FAESP alerta para riscos ao agro paulista com crise no Oriente Médio e pede ações


Foto: Divulgação

A Federação da Agricultura e Pecuária do Estado de São Paulo (FAESP) acompanha com atenção os desdobramentos econômicos e diplomáticos da recente escalada de tensões militares no Golfo Pérsico envolvendo Estados Unidos, Israel e Irã. Monitoramos continuamente os indicadores de mercado, visto que este conflito atinge o coração da estrutura de custos e da logística do agronegócio brasileiro.

O setor agropecuário é o primeiro a sentir os efeitos da volatilidade internacional. A alta do petróleo impacta diretamente o preço do diesel, elevando custos de produção e fretes. Somado a isso, a valorização do dólar pressiona a inflação de alimentos e insumos, gerando um efeito em cadeia que ameaça a rentabilidade do produtor.

Para a Faesp, o agronegócio paulista e brasileiro vai enfrentar desafios críticos nas exportações, tendo em vista que o Irã é um dos principais destinos individuais do milho brasileiro, absorvendo cerca de 25% (9 milhões de toneladas) do total exportado em 2025. Além disso, o Oriente Médio é destino de 25% das exportações de proteína animal do país, fluxo que agora se encontra sob alto risco, com a tensão do Canal de Ormuz.

No lado das importações, cerca de um terço do comércio mundial de fertilizantes transita pelo Estreito de Ormuz, ponto nevrálgico que hoje enfrenta ameaças de bloqueios e desvios de rotas.
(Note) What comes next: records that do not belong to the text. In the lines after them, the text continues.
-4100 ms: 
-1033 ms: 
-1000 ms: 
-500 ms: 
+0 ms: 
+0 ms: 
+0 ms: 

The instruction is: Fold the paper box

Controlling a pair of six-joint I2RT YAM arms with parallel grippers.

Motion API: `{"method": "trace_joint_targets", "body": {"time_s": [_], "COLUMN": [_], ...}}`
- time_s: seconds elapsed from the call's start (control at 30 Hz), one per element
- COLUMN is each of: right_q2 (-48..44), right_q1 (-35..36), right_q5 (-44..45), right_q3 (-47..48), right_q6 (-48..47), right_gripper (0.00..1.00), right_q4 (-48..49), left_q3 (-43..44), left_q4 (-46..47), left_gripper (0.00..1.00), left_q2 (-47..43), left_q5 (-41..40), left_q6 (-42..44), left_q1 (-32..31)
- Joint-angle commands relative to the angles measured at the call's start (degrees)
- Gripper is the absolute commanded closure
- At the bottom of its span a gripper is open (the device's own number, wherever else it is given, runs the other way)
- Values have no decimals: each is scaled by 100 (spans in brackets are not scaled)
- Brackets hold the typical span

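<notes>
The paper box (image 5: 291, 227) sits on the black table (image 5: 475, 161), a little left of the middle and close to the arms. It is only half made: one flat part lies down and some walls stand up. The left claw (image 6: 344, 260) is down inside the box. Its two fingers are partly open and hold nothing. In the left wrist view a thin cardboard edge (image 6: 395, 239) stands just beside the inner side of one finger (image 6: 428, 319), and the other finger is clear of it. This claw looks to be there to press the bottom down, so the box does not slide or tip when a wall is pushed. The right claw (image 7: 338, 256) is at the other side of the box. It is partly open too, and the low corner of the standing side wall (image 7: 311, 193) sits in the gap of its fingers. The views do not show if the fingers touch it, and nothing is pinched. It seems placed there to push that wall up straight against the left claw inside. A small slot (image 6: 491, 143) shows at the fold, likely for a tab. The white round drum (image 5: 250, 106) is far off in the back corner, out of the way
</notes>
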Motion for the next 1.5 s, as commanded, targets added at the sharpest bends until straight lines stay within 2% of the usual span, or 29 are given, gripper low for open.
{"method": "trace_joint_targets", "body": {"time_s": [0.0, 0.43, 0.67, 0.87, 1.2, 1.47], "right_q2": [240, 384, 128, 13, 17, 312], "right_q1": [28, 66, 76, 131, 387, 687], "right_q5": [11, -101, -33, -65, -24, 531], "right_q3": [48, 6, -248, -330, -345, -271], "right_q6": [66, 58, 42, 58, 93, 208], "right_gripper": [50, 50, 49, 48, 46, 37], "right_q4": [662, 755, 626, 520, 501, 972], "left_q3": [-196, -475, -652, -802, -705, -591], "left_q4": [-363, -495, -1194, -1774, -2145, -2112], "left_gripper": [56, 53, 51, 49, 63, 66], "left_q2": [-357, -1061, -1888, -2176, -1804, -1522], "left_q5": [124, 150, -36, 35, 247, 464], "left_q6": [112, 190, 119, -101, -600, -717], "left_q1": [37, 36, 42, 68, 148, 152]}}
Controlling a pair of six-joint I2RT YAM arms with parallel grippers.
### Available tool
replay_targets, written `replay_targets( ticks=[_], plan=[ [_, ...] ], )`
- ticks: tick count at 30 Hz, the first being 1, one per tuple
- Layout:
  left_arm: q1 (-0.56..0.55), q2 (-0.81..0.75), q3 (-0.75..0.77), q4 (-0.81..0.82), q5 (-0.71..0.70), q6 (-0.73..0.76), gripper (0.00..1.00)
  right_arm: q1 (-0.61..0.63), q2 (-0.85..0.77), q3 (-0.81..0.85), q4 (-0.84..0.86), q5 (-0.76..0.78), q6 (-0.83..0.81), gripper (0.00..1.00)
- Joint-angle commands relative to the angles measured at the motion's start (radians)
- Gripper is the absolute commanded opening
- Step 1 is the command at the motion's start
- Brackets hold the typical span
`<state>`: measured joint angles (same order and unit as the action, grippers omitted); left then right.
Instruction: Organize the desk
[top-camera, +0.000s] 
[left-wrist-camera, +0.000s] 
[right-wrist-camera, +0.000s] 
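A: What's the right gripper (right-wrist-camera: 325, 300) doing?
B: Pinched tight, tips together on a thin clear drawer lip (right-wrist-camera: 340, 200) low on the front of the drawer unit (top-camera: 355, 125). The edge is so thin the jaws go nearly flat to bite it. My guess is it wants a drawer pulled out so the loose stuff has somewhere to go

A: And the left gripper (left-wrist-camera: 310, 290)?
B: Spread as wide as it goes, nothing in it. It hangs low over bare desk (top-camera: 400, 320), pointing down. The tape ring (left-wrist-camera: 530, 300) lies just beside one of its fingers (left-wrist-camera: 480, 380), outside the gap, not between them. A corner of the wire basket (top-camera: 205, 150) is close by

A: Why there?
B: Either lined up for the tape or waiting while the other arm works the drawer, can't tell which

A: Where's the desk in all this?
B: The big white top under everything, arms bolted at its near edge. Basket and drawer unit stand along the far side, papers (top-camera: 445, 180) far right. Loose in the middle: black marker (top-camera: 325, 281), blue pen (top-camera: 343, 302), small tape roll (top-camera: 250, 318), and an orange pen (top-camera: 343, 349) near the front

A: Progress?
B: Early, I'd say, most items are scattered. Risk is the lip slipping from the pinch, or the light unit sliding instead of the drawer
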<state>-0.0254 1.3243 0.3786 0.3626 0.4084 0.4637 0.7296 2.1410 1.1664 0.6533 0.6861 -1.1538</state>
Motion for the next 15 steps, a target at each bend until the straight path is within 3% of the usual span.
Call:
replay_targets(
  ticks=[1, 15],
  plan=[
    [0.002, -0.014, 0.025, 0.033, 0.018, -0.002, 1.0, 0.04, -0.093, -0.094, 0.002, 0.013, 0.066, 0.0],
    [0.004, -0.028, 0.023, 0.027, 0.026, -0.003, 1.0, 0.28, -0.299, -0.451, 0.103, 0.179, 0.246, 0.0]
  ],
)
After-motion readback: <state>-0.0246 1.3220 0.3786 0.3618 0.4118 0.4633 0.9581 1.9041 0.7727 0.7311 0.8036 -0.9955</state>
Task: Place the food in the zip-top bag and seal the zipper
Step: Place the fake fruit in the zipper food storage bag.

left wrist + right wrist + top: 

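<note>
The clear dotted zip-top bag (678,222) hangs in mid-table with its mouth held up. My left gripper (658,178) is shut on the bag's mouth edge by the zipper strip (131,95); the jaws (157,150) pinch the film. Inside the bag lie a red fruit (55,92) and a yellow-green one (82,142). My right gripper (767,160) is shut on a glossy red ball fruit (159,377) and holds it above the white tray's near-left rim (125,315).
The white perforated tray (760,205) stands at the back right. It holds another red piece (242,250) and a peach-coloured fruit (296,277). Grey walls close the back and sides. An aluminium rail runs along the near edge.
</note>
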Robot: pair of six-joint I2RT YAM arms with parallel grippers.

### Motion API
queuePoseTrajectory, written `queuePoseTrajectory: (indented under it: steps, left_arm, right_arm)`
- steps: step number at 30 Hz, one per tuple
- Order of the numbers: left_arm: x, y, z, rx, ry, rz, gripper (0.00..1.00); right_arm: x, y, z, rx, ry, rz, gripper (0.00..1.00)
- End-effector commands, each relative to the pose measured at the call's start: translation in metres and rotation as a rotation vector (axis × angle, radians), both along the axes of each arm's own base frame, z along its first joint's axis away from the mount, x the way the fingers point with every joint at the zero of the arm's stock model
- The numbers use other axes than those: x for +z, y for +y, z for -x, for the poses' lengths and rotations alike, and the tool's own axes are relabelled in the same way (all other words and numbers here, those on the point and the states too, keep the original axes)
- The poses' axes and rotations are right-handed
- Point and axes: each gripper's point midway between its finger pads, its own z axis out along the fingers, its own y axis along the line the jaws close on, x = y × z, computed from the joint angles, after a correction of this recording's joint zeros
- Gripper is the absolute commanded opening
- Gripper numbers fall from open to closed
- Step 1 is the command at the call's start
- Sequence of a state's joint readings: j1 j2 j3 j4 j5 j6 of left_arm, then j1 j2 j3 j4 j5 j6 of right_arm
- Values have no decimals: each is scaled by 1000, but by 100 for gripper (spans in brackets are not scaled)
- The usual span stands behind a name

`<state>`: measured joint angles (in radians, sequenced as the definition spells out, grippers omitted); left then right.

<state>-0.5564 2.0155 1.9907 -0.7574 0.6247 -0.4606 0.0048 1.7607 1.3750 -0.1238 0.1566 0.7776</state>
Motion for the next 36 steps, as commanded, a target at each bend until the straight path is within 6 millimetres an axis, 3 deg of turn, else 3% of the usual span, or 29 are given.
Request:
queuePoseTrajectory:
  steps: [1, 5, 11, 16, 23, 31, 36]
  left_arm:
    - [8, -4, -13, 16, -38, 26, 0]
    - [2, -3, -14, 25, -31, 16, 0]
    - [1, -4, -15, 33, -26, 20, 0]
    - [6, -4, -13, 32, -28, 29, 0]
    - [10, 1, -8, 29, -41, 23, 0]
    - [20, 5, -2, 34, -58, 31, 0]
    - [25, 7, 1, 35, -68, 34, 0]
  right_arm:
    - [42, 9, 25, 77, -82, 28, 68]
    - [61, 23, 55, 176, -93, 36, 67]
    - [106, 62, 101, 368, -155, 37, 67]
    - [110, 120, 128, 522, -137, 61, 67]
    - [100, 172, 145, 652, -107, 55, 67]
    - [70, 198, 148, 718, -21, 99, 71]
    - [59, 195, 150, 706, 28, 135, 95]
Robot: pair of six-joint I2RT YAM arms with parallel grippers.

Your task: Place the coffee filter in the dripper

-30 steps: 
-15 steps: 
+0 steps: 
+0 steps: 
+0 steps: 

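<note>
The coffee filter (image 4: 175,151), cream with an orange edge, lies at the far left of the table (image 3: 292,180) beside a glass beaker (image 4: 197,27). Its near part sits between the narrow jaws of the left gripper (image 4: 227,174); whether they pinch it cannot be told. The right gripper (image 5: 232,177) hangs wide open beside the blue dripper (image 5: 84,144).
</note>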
A dependência brasileira de fertilizantes nitrogenados (ureia) vindos dessa região é crítica, com quase 90% do suprimento de certas linhas originado no Oriente Médio.

As atenções estão voltadas à duração e aos desdobramentos do conflito, pois seus efeitos serão sentidos por produtores rurais, cuja administração de seus negócios sofrerá impacto com o processo internacional da Guerra no Irã.

A Faesp reitera que este cenário expõe uma vulnerabilidade sistêmica do Brasil e, por isso, reiteramos a necessidade urgente do plano de estado de longo prazo que priorize a segurança alimentar e a soberania em insumos. É imperativo incentivar a produção nacional para reduzir a dependência externa que é de ao menos 85%.

Diante da sensibilidade do assunto, a Faesp solicita que autoridades estaduais e federais atuem com cautela e pragmatismo para evitar sanções ou barreiras comerciais que prejudiquem nossas exportações, como vimos quando das turbulências, como a que o setor sofreu devido ao tarifaço.

Por essa razão o setor conclama que seja empregada a diplomacia comercial a fim de evitar perdas severas, tanto aos produtores, cooperativas e agroindústrias, quanto à balança comercial brasileira.

Tal pedido não significa uma preocupação específica do agronegócio, mas, e sobretudo, um cuidado com a economia e os rumos do país. Além disso chama a atenção aos resultados e aos impactos profundos que um evento dessa magnitude poderá provocar nas nações, levando ao desequilíbrio econômico e períodos longos de recessão, causando pânico e efeitos profundos na comunidade global.

A Faesp permanece em diálogo constante com cooperativas, exportadores e o poder público para mitigar os efeitos desta crise e garantir que o alimento continue chegando à mesa da sociedade com segurança e preços justos. 

Por Tirso Meirelles – Presidente da Federação da Agricultura e Pecuária do Estado de São Paulo (FAESP)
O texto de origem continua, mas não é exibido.